Analisis yang dilakukan
yaitu mengidentifikasi artefak yang ditemukan baik dari segi keanekaragaman
jenis dan bentuk. Setelah dilakukan pengidentifikasian maka tahapan selanjutnya
dilakukan klasifikasi dan perbandingan artefak, agar dapat memberikan gambaran
kronologi relatif okupasi Ajatappareng. Daerah penelitian yang menjadi objek meliputi
bekas wilayah persekutuan Ajatappareng yaitu Kabupaten Sidrap dan
Kabupaten Pinrang, penelitian ini berlangsung dari Tahun 2008, 2010, 2011 dan 2012.

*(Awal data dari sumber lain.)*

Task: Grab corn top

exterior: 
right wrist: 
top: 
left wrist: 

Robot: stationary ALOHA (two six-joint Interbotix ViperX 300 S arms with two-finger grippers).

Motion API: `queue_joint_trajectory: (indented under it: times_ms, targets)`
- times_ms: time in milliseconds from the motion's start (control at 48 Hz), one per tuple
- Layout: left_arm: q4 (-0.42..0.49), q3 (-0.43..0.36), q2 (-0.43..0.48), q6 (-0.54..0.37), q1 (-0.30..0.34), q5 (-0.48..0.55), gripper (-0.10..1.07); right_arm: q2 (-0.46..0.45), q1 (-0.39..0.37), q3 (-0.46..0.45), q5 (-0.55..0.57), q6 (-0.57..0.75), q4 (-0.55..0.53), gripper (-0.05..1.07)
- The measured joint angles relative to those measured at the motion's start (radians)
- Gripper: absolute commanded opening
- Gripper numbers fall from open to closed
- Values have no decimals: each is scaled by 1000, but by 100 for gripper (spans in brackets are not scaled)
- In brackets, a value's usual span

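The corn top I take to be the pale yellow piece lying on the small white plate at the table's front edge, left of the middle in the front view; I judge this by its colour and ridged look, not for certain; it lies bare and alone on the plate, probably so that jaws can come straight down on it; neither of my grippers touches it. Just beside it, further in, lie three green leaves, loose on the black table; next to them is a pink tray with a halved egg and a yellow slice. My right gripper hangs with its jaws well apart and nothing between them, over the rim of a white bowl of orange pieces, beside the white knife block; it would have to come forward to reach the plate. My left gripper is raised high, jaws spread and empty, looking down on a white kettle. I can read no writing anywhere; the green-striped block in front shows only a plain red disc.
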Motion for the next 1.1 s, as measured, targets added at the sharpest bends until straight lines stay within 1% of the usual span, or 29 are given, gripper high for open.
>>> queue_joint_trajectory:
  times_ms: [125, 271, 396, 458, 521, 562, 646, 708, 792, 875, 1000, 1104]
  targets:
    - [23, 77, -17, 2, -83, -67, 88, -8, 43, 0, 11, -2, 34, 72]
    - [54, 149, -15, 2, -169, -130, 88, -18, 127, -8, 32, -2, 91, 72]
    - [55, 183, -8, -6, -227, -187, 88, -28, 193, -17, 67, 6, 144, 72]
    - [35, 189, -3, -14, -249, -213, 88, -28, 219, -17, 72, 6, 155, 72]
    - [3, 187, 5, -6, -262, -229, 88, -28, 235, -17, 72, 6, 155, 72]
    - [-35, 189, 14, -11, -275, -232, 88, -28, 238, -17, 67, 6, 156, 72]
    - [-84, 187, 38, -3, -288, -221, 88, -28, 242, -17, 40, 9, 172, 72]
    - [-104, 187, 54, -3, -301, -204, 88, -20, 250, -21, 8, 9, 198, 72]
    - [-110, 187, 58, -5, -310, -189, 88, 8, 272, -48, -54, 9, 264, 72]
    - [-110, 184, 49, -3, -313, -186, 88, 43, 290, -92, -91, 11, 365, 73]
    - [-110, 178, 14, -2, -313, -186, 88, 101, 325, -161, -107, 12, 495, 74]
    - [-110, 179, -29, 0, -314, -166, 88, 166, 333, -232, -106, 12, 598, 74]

DESKRIPSI TEMUAN ARKEOLOGI DAN NASKAH LONTARA
Kerajaan Sawitto
Kerajaan Sawitto secara astronomi berada pada titik
koordinat 03˚42’50.61” LS, 119˚37’49.69” BT. Pada masa Addatuang Sawitto “La Paleteang”
sebagai salah satu kerajaan penting di wilayah Ajatappareng. Infrastruktur
kerajaan Sawitto kini masih bisa terlihat seperti benteng tanah, di dalam Naskah menyebutkan
“bentengnge” yaitu benteng Kerajaan Sawitto, bentuk aslinya melingkar dan
sangat luas (Buadara, 2000: 4). Benteng ini sekarang tidak sempurna dan dijadikan pematang
sawah, area sekitarnya telah diubah menjadi persawahan. Istana kerajaan Sawitto juga
masih bisa terlihat berada di poros jalan Pinrang–Rappang atau terletak kurang
lebih 2 km ke arah timur dari pusat ibukota Pinrang, menurut keterangan salah seorang
kerabat raja Sawitto (A. Sawerigading) bahwa sebelum istana dari bahan batuan ini
dibangun, sebelumnya adalah istana dari bahan kayu. Berikut ini temuan arkeologis
di wilayah kerajaan Sawitto :
1. Makam pra-Islam, berupa penguburan tempayan yang
dikremasi (pembakaran mayat), ditemukan di Makam Puang Coco di Bulu’, terdapat di
Kelurahan Memorang Kecamatan Mattiro Bulu’ Kabupaten Pinrang. Situs
Makam ini berada di tengah pemukiman penduduk, pada makam tersebut
terdapat gundukan tanah, serta pecahan keramik dan gerabah (tempayan)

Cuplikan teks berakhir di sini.